Prompted by a class reunion, HOME deals with the experience of homecoming after extended absence and engages with the archaeology of the self in the context of estrangement and belonging. Having taken the decision to emigrate decades earlier, Tompa’s unnamed protagonist is caught between two worlds, navigating a journey from one homeland to another, and suddenly facing an upsurge of revelations that have a strong emotional impact. HOME takes in landmark events from the past, starting with the youthful ease with which the protagonist had set off on an adventure of a lifetime, and continuing with the personal stories of former classmates – some also scattered around the world, and others who decided to stay put. HOME negotiates diverse orders of experience and presumed difference without being judgmental, and attention is being drawn to ongoing change over time – be it in the lives of those who opted to stay or to leave.

“At a time when nationalism is dangerously on the rise in Hungary (and elsewhere), a title such as ‘Home’ could easily be classed as provocative. Tompa’s notion of ‘home’ harks back to a pre-nationalist era, privileging the personal memory of the narrator, intertwined with the memories of those whose lives are connected to that of the protagonist’s. In an almost thriller-like episode, we get to follow the daily itinerary of the narrator’s father, based on denunciating undercover informer reports. Home in this case is constructed in response to a mental map attached to the father, from the perspective of a government snitch. In parallel with this, we get a sense of alienation by witnessing the narrator check into a hotel while visiting their hometown, readers thus being confronted with the notion of home in speech marks so to speak: ‘home’ incorporating broader and broader connotations, informer reports and distorted perceptions of identities included.”
--Robert Milbacher, Élet és Irodalom

“….Home is simply trying to pose some questions about identity, its loss or transformation through time. One’s home in the twenty-first century is not fixed but a moveable feast, no longer found in one’s homeland nor in the land of one’s “adoption,” it is dependent on the individual with his or her official citizenship."--World Literature Today

Jozefina Komporaly is a London-based academic and translator from Hungarian and Romanian into English. She studied English and European literature before gaining a PhD in Drama and Comparative Literature from the University of Warwick. She is currently based at the University of the Arts in London, having previously taught drama and translation at Warwick, Hull, DMU and Cardiff. She is editor and co-translator of several drama collections, and author of numerous publications on translation, adaptation and theatre.
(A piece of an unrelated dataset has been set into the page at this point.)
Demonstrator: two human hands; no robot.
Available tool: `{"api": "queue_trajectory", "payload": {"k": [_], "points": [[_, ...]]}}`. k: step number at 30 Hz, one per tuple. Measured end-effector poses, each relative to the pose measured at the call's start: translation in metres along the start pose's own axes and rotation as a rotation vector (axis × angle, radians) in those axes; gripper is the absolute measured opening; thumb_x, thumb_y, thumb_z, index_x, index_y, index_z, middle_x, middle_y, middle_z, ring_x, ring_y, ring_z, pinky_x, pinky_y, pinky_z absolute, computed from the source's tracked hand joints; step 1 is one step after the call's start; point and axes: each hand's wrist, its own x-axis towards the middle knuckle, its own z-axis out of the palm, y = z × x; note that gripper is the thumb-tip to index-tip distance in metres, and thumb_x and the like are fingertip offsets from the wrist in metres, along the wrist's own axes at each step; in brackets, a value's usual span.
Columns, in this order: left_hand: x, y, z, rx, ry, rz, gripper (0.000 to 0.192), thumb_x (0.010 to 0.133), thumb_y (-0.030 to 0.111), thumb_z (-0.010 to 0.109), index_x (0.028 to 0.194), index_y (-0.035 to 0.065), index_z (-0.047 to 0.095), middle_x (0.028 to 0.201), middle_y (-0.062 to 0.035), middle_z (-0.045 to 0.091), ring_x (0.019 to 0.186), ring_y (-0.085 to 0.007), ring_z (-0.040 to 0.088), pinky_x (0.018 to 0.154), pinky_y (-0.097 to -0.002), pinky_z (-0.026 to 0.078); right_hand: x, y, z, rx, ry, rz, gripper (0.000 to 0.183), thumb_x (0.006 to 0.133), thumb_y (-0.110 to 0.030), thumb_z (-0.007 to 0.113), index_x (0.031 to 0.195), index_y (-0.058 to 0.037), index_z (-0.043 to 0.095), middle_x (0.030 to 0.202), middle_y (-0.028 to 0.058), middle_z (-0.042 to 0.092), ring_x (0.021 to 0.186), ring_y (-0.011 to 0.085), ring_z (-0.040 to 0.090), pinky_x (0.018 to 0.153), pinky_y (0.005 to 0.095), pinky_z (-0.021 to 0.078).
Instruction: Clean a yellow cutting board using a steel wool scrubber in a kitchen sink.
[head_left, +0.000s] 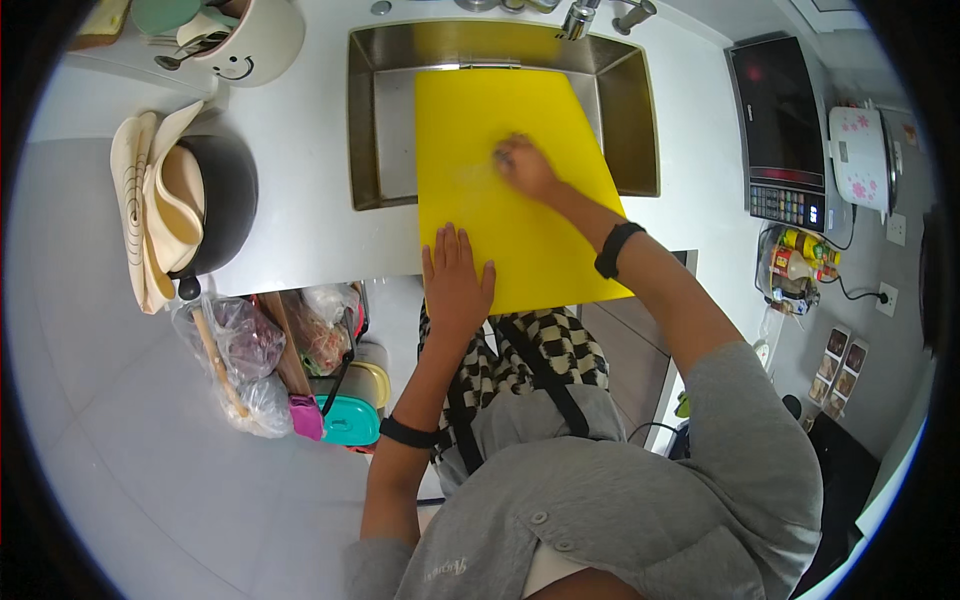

Her translations appeared in prestigious literary magazines and were produced by Foreign Affairs, Trap Door, Theatre Y and Trafika Europe Radio. Recent publications include ‘Mr K Released’ by Matéi Visniec (finalist for the 2021 EBRD Literature Prize) and ‘Story of a Stammer’ by Gábor Vida (Seagull Books, 2022). Her forthcoming translation ‘Home’ by Andrea Tompa (Istros Books, 2024) was the recipient of a PEN Translates Grant.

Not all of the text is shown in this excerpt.